» Your goal: Please output the full listing, character for character.

□ □ □ □

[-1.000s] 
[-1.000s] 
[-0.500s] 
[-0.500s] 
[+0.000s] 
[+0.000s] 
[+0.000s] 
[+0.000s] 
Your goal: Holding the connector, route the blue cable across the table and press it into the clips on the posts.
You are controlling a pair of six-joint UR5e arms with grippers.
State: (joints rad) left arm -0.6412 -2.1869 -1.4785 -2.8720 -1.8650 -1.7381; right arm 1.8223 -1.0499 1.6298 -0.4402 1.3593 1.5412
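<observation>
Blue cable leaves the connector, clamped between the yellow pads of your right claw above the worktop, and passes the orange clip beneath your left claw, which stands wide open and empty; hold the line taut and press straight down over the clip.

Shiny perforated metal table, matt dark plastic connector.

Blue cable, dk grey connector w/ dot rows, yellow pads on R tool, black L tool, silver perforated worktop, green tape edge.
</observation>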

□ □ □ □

» Reply to the task:
[-1.000s] 
[-1.000s] 
[-0.500s] 
[-0.500s] 
[+0.000s] 
[+0.000s] 
[+0.000s] 
[+0.000s] 
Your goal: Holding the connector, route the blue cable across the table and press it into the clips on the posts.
You are controlling a pair of six-joint UR5e arms with grippers.
State: (joints rad) left arm -0.6412 -2.1869 -1.4785 -2.8720 -1.8650 -1.7381; right arm 1.8223 -1.0499 1.6298 -0.4402 1.3593 1.5412
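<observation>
Blue cable leaves the connector, clamped between the yellow pads of your right claw above the worktop, and passes the orange clip beneath your left claw, which stands wide open and empty; hold the line taut and press straight down over the clip.

Shiny perforated metal table, matt dark plastic connector.

Blue cable, dk grey connector w/ dot rows, yellow pads on R tool, black L tool, silver perforated worktop, green tape edge.
</observation>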

The required output has now been supplied.